_Task to carry out_. Starting at the first line of the data below, retype every line up to and including the one containing "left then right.".

_Recorded data_.
- Opening Delimiter -

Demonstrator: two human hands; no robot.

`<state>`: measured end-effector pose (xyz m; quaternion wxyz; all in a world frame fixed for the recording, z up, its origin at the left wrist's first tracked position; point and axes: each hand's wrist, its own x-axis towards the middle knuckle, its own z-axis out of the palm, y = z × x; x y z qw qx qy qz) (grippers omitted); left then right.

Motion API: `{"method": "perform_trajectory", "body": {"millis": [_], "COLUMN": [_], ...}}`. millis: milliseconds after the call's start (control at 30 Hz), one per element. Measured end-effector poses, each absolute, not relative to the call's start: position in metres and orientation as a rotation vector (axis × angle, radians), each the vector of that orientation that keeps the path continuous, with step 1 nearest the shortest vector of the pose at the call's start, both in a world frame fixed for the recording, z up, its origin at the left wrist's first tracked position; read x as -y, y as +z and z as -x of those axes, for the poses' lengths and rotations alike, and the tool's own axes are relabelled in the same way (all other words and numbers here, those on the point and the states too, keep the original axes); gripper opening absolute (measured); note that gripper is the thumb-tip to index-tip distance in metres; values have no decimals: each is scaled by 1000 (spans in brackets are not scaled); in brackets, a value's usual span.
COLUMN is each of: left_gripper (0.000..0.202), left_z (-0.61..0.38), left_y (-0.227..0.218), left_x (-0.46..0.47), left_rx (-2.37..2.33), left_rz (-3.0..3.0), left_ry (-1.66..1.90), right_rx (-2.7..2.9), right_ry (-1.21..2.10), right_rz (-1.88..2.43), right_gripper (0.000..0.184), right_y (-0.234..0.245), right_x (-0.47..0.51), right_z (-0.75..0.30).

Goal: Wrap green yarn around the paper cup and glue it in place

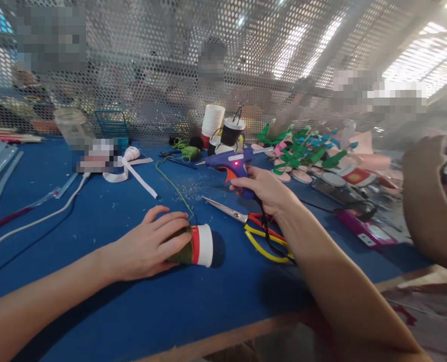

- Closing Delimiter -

_Completed exercise_.
Demonstrator: two human hands; no robot.

`<state>`: measured end-effector pose (xyz m; quaternion wxyz; all in a world frame fixed for the recording, z up, its origin at the left wrist's first tracked position; point and axes: each hand's wrist, its own x-axis towards the middle knuckle, its own z-axis out of the palm, y = z × x; x y z qw qx qy qz) (grippers omitted); left then right.

Work on this exercise is now complete.